Clearly, $(X,d)$ is a complete metric space. We show that T is an α-admissible mapping. Let $x,y\in X$, if $\alpha (x,y)\ge 1$, then $x,y\in [0,1]$. On the other hand, for all $x\in [0,1]$ we have $Tx\le 1$. It follows that $\alpha (Tx,Ty)\ge 1$. Hence, the assertion holds. In reason of the above arguments, $\alpha (0,T0)\ge 1$.

Now, if $\{x_n\}$ is a sequence in X such that $\alpha (x_n,x_{n+1})\ge 1$ for all $n\in \mathbb{N}\cup \{0\}$ and $x_n\to x$ as $n\to +\mathrm{\infty }$, then $\{x_n\}\subset [0,1]$ and hence $x\in [0,1]$. This implies that $\alpha (x_n,x)\ge 1$ for all $n\in \mathbb{N}$.

Let $\alpha (x,y)\ge 1$. Then $x,y\in [0,1]$. We get

$$\begin{array}{rcl}d(Tx,Ty)& =& Ty-Tx=\frac{y}{2(y+1)}-\frac{x}{2(x+1)}\\ =& \frac{y-x}{2(1+x)(1+y)}\\ \le & \frac{y-x}{2}=\frac{1}{2}d(x,y)\le \frac{1}{2}M(x,y)=\psi (M(x,y)).\end{array}$$

That is,

$$\alpha (x,y)\ge 1⟹d(Tx,Ty)\le \psi (M(x,y)).$$

All of the conditions of Corollary 2.1 hold. Hence, T has a fixed point. Let $x=0$ and $y=1$, then

$$\alpha (0,1)d(T0,T1)=1>1/2=\psi (d(0,1)).$$

That is, Theorem 2.2 of [24] cannot be applied to T.

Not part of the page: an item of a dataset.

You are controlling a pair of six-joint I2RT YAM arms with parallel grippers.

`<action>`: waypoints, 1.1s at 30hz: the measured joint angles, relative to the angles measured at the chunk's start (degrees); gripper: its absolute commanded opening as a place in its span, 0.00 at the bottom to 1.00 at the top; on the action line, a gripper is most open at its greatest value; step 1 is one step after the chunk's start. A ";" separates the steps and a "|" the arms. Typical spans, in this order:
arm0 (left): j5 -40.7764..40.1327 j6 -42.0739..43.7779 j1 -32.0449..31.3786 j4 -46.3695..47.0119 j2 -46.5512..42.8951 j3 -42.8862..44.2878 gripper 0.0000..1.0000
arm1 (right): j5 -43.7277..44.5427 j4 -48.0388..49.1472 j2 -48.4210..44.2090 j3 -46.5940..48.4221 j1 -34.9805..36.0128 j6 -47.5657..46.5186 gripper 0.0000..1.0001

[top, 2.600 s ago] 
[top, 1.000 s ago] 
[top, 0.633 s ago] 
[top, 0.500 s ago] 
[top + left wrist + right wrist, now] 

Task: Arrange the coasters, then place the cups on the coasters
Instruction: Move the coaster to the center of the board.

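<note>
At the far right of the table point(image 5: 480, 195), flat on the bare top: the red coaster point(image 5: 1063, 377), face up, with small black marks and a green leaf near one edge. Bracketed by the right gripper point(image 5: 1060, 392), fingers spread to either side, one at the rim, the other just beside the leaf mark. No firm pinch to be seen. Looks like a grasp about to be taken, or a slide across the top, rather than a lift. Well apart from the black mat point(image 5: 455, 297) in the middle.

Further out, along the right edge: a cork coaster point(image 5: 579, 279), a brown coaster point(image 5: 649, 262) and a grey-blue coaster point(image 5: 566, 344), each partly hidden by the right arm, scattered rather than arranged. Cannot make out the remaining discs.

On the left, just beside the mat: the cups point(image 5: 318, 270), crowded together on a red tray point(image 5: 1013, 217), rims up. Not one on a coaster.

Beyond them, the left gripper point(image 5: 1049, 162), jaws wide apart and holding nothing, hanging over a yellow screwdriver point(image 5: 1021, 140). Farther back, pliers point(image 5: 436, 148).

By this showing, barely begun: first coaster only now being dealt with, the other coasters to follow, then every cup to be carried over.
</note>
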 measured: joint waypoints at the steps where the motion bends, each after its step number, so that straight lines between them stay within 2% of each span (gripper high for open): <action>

Also, by a similar method, we can show that Theorem 2.4 of [19] cannot be applied to T.

By the following simple example, we show that our results improve the results of Samet et al. [24] and the results of Karapinar and Samet [19].

Example 2.2 Let $X=[0,\mathrm{\infty })$ be endowed with the usual metric $d(x,y)=|x-y|$ for all $x,y\in X$ and let $T:X\to X$ be defined by $Tx=\frac{1}{4}x$. Also, define $\alpha :X^2\to [0,\mathrm{\infty })$ by $\alpha (x,y)=3$ and $\psi :[0,\mathrm{\infty })\to [0,\mathrm{\infty })$ by $\psi (t)=\frac{1}{2}t$.

Clearly, T is an α-admissible mapping. Also, $\alpha (x,y)=3\ge 1$ for all $x,y\in X$. Hence,

$$d(Tx,Ty)=\frac{1}{4}|x-y|\le \frac{1}{2}|x-y|=\psi (d(x,y))\le \psi (M(x,y)).$$

Then the conditions of Corollary 2.1 hold and T has a fixed point. But if we choose $x=4$ and $y=8$, then

$$\alpha (4,8)d(T4,T8)=3>2=\psi (d(4,8)).$$

That is, Theorem 2.2 of [24] cannot be applied to T. Similarly, we can show that Theorem 2.4 of [19] cannot be applied to T. Further notice that the Banach contraction principle holds for this example.

Example 2.3 Let $X=[0,\mathrm{\infty })$ be endowed with the usual metric $d(x,y)=|x-y|$ for all $x,y\in X$ and let $T:X\to X$ be defined by

$$Tx=\{\begin{array}{cc}\frac{1}{4}{x}^2\hfill & \text{if }x\in [0,1],\hfill \\ 2x^3+1\hfill & \text{if }x\in (1,\mathrm{\infty }).\hfill \end{array}$$

Define also $\alpha ,\eta :X\times X\to [0,+\mathrm{\infty })$ and $\psi :[0,\mathrm{\infty })\to [0,\mathrm{\infty })$ by

$$\eta (x,y)=\{\begin{array}{cc}1\hfill & \text{if }x,y\in [0,1],\hfill \\ 4\hfill & \text{otherwise}\hfill \end{array}\text{and}\psi (t)=\frac{1}{2}t.$$

We prove that Corollary 2.2 can be applied to T. But the Banach contraction principle cannot be applied to T.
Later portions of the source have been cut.